J’ai un certain valet, nommé Mascarille, qui passe, au sentiment de beaucoup de gens, pour une maniere de bel esprit ; car il n’y a rien à meilleur marché que le bel esprit maintenant. C’est un extravagant qui s’est mis dans la tête de vouloir faire l’homme de condition. Il se pique ordinairement de galanterie & de vers, & dédaigne les autres valets, jusqu’à les appeller brutaux.

Du Croisy.

Eh bien, qu’en prétendez-vous faire ?

La Grange.

Ce que que j’en prétends faire ? Il faut..... Mais sortons d’ici auparavant.

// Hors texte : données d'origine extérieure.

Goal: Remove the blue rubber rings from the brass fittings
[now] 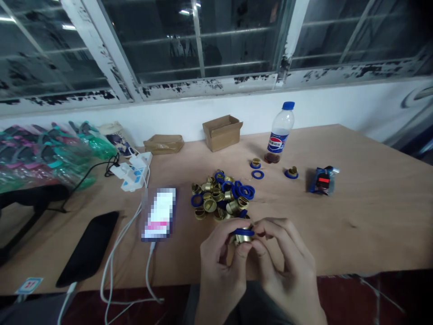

Remarquez avec quelle adresse l’Auteur, après avoir rendu compte, au commencement de la scene, des traitements qu’ont essuyé du Croisy & la Grange, expose le dépit du dernier, annonce le dessein qu’il a d’en tirer vengeance en punissant les Précieuses, prépare les ressorts qu’il veut employer, de façon cependant que le spectateur ne voit que dans l’éloignement un projet qu’il ne sauroit démêler, mais qu’il desire ardemment de voir remplir.

Exposition des Personnages.

Il est encore juste que le spectateur connoisse les personnages qui doivent concourir à des événements auxquels il s’intéresse. Il attend avec impatience ceux qui lui sont annoncés ; il est indigné de voir paroître ceux auxquels on ne l’a pas préparé. Il voit avec plaisir Mascarille dans les Précieuses ridicules, parceque son maître a fait naître l’envie de le connoître. Quand au contraire Criton paroît dans l’Andrienne, on se demande, que veut cet homme ? Et les plaisants répondent, il vient pour faire le dénouement.

En revanche, il faut aussi prendre bien garde de n’annoncer que les acteurs qui doivent paroître ; ou si l’Auteur a besoin d’un personnage qu’il ne peut introduire sur la scene, il doit lui supposer des raisons valables pour s’en dispenser. Par exemple, Destouches parle toujours dans le Glorieux de l’épouse de Lisimon. C’est elle qui protege le rival du Comte, & elle ne paroît pas ; mais les spectateurs n’en sont point inquiets. Valere a pris la peine de leur dire que sa mere étoit malade ; il a même poussé la politesse plus loin, il leur a exposé la cause de sa maladie. La pauvre femme est jalouse de M. son époux, & ce n’est pas sans raison, puisque le vieux libertin veut faire de Lisette une beauté à la mode.

ACTE I. Scene VIII.

Valere.

Oui, je vois
A quel indigne excès veut se porter mon pere.
Quel exemple pour moi ! quel chagrin pour ma mere !
Je ne m’étonne plus si sa foible santé
L’oblige à renoncer à la société ;
Et si, toujours livrée à sa mélancolie,
Dans son appartement elle passe sa vie.

Plaute ne donne pas toujours d’aussi bonnes raisons. A-t-il besoin de parler d’un personnage qu’il ne doit pas faire paroître ? il dit tout uniment dans le prologue, que l’Auteur a fait couper un pont qui étoit entre ce personnage & le spectateur, & que par conséquent on ne doit pas s’attendre à le voir, parcequ’il ne sait pas nager.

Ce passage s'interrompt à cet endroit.